前腕の回外制限がある場合の多くは、伸展制限も伴います。それは、制限因子がいくつか重なるからです。伸展制限があれば上腕二頭筋・上腕筋・腕橈骨筋等の柔軟性が低下していますから、上腕骨は屈筋のベクトルにより上方に変位していきます。その状態で、肩関節を挙上すると上方に詰まり感がでます。

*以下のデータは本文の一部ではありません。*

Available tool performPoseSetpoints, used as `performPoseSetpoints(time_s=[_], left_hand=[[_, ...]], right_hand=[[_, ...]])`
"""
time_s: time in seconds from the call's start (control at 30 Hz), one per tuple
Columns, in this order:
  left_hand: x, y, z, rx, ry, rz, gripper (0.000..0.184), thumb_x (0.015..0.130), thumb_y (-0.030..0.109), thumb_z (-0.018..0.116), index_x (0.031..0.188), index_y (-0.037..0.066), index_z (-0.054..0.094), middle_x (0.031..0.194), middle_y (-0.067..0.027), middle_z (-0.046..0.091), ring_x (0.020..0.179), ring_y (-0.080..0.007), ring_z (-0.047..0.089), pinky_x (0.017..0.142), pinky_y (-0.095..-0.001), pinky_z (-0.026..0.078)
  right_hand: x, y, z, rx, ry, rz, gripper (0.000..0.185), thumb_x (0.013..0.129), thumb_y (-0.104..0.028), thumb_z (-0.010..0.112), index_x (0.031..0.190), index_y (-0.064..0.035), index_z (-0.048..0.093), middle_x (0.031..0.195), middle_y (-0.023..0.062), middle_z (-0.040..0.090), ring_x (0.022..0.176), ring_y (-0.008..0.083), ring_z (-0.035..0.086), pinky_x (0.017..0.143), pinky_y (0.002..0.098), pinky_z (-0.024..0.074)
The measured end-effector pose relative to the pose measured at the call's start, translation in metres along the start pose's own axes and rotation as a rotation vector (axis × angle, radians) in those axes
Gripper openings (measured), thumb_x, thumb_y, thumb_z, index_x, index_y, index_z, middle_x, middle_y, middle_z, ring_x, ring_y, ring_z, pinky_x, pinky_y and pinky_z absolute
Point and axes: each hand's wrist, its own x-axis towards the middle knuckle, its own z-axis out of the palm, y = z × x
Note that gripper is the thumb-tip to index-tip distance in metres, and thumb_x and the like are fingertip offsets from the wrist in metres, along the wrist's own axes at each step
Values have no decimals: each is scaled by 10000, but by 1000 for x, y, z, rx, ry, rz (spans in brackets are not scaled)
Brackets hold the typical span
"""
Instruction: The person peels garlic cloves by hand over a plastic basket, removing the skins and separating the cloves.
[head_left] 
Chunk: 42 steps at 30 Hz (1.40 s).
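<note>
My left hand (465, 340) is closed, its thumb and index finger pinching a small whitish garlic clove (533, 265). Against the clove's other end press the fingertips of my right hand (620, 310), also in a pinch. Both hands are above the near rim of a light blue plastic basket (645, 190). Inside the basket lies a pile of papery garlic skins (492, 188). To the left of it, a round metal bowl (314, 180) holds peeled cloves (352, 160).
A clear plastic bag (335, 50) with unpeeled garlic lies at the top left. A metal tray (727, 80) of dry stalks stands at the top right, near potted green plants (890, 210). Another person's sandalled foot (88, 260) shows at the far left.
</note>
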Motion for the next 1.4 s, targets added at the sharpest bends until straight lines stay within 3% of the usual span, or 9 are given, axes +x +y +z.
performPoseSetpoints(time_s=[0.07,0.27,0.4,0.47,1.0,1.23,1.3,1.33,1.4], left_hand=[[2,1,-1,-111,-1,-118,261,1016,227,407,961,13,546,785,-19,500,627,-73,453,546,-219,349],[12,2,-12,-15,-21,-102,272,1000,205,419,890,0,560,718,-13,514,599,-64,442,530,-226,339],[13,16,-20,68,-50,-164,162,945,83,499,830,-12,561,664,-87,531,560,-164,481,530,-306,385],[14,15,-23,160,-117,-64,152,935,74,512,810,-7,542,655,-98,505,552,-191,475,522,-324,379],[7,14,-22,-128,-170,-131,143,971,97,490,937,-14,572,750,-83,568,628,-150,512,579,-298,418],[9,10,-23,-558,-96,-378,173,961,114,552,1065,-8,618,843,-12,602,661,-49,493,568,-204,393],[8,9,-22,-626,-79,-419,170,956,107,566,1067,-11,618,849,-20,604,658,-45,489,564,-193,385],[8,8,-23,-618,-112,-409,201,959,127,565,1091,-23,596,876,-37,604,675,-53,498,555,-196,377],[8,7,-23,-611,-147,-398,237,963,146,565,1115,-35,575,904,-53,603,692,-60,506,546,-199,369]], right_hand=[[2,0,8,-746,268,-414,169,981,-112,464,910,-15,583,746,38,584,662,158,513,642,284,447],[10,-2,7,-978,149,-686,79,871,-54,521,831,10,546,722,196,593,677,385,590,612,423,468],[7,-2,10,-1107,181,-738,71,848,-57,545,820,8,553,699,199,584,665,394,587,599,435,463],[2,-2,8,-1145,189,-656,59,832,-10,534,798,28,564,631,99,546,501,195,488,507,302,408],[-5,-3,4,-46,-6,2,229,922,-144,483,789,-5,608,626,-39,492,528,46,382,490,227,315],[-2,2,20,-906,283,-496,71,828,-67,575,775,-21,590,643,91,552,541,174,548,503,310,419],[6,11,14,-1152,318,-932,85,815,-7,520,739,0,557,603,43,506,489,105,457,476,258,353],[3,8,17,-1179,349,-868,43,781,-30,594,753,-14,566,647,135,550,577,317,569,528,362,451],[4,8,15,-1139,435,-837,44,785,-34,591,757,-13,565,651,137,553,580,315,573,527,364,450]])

肘関節の伸展制限が、肩関節周囲の動きを変化させてしまうということですね。

 
続いて回外制限ですが、まず大抵は回内位のアライメントを呈していますので、上腕骨も旋位になりやすくなります。運動の連鎖でも、筋の柔軟性低下でも内旋方向に引っ張られますね。そうなると、肩関節前方組織に硬さを形成したり、肩関節の外旋が出にくくなてしまいますので、インピンジメントなどの問題が生じやすくなります。

 

では、評価方法ですが簡単に伸展と回外の出方と抵抗感で評価します。

 

伸展と回外の両方とも上腕骨を若干内旋位に固定し、外旋を制動します。そうすることで肩関節外旋での代償を防ぎます。そのまま肘が伸びるかどうか、回外出来るかどうか、どのタイミングで外反が起こるか、肩の外旋が入るか、つまり動き方をみていきます。肘関節の骨形態を考慮しても、伸展+回外を出していくときに上腕骨の外旋や、最終域での急な若干の外反などは、起きないのが理想だと思います。
多くの人に、角度では現れない伸展制限があります。
 

回外時の抵抗感は、肘関節、前腕、手関節・手根骨のどこに感じるのかに注目します。手根骨に変位があっても前腕を回内優位にしてしまいますので、手根骨への注意も大切だと思います。

 

本日も、最後までお付き合い頂きありがとうございました。